» WORK ITEM
In the listing that follows, find the lines with the string "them" and report how many there are, without commentary.

» PROVIDED RECORDS
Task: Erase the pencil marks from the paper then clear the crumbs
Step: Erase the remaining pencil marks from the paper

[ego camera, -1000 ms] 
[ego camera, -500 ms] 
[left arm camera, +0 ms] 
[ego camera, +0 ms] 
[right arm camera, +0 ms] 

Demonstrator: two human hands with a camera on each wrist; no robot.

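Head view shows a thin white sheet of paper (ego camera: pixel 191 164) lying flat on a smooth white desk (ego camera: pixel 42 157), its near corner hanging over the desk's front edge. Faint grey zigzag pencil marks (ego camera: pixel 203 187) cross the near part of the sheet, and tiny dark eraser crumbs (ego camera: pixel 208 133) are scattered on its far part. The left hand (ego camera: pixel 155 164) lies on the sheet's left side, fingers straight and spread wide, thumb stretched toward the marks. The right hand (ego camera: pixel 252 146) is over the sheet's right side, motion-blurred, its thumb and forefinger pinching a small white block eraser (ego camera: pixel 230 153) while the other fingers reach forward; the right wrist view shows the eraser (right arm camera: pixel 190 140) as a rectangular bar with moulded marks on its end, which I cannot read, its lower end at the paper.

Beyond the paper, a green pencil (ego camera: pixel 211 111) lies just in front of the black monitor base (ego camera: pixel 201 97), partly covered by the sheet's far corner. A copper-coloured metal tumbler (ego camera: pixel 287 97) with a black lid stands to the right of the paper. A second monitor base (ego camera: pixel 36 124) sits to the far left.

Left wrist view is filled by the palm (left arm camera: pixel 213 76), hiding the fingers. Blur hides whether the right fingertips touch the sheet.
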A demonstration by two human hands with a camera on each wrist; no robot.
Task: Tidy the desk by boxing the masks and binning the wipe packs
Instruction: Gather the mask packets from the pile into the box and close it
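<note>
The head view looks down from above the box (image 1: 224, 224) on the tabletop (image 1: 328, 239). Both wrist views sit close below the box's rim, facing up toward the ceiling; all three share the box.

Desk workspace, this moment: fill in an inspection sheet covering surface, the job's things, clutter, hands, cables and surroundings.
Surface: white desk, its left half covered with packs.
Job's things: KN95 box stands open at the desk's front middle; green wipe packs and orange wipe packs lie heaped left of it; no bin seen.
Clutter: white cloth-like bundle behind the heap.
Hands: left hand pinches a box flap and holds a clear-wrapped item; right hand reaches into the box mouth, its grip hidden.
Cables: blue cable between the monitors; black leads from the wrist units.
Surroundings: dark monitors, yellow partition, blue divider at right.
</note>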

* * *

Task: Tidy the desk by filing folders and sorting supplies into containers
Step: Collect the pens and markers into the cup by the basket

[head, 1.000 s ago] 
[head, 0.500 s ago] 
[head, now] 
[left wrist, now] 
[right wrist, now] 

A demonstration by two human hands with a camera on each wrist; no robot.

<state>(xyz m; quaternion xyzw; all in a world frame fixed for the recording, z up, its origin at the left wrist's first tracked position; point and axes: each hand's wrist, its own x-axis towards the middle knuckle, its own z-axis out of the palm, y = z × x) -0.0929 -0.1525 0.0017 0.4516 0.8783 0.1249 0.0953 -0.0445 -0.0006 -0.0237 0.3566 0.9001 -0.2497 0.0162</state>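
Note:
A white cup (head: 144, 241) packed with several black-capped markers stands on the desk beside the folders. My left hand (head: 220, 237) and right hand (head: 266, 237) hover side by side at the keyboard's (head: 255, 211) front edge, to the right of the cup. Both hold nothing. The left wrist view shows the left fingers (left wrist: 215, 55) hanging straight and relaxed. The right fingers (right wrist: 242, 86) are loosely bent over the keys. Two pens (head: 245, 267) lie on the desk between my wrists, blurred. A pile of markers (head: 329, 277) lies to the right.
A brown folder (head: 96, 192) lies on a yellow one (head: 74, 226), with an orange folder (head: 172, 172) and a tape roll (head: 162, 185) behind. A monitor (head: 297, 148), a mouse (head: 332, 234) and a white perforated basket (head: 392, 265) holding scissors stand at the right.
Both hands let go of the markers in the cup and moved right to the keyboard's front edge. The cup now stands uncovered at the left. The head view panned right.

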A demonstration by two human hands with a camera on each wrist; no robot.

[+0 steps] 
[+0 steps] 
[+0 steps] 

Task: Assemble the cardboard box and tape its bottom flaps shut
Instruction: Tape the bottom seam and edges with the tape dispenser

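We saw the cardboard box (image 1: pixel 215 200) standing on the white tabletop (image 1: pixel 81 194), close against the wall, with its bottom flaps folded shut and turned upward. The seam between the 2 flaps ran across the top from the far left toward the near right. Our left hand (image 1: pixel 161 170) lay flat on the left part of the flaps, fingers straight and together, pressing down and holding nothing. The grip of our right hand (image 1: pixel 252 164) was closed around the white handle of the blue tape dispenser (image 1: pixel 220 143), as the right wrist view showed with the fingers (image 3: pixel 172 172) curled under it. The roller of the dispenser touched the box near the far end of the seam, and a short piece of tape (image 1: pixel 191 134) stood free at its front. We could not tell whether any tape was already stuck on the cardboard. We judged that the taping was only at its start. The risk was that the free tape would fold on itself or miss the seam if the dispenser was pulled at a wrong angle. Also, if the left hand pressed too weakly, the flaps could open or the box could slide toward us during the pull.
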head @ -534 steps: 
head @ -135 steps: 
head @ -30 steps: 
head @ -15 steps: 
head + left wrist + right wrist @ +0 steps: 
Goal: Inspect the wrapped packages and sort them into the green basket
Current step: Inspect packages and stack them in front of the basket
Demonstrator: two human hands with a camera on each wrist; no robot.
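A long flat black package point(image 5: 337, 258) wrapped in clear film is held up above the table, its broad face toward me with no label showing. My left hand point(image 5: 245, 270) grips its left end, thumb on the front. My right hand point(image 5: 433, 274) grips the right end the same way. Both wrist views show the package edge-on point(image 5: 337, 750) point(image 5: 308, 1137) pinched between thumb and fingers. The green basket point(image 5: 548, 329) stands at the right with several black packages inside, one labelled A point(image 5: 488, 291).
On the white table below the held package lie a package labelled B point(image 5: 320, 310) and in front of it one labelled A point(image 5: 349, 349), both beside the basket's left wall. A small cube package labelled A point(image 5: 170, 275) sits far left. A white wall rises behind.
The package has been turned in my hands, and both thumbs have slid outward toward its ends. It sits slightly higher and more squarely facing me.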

» RESPONSE TO THE TASK
2